— What you need to do —
Your answer should consist of every line from the records that holds the string "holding".

START Material for the task

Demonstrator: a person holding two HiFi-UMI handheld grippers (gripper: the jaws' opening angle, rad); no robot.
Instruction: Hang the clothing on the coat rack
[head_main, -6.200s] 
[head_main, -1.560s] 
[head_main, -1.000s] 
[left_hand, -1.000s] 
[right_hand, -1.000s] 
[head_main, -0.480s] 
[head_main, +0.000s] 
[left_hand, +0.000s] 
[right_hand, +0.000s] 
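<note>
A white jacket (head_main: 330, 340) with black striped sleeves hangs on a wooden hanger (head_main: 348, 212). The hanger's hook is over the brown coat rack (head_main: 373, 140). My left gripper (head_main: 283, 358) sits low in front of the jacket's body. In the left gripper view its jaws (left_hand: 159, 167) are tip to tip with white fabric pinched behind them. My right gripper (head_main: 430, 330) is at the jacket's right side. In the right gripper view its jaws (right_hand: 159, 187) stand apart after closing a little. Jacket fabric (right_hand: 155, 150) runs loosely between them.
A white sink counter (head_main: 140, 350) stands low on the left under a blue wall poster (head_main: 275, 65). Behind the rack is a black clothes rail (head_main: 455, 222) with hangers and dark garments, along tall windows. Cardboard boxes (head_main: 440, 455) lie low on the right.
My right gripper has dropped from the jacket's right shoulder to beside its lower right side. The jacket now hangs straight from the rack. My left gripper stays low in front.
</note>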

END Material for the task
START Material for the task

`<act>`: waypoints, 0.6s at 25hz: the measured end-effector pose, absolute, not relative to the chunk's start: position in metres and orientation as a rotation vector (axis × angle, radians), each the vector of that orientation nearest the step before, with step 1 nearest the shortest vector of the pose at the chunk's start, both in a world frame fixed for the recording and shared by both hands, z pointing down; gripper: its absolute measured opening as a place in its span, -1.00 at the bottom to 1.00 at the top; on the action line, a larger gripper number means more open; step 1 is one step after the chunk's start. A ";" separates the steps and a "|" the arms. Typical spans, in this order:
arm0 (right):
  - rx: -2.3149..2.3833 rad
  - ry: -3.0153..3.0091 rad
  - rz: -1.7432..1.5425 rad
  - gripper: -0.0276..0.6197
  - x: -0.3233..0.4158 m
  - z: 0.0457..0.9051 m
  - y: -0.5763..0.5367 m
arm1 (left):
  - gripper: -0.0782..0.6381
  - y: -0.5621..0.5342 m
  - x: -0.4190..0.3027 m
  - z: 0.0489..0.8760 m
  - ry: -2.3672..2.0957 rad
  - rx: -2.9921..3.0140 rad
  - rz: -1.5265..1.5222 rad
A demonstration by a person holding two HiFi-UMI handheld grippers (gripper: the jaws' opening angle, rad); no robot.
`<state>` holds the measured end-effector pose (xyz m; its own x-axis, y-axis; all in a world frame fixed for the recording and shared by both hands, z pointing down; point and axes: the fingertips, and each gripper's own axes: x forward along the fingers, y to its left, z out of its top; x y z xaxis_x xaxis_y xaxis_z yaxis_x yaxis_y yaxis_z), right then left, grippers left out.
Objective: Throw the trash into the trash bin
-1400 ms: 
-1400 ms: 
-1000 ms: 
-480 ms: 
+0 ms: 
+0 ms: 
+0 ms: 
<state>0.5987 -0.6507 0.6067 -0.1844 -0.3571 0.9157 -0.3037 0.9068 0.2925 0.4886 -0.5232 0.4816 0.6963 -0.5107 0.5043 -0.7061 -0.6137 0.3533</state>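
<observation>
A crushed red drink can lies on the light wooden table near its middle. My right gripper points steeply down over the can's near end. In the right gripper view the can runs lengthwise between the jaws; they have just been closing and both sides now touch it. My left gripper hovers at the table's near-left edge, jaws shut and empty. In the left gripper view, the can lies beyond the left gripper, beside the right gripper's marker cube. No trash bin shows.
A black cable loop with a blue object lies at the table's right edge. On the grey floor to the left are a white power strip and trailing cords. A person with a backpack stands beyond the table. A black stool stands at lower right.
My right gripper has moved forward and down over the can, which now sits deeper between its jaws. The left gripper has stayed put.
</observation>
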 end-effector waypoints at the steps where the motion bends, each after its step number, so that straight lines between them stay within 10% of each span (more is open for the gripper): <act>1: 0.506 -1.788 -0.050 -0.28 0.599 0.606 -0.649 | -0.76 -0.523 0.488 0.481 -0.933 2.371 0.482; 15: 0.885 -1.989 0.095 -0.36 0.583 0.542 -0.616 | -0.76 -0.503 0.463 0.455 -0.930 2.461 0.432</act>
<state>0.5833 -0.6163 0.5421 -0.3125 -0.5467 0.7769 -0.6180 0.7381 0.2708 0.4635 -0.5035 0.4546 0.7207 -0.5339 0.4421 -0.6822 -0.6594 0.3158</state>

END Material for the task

— Written answer —
Demonstrator: a person holding two HiFi-UMI handheld grippers (gripper: the jaws' opening angle, rad); no robot.
A demonstration by a person holding two HiFi-UMI handheld grippers (gripper: the jaws' opening angle, rad); no robot.

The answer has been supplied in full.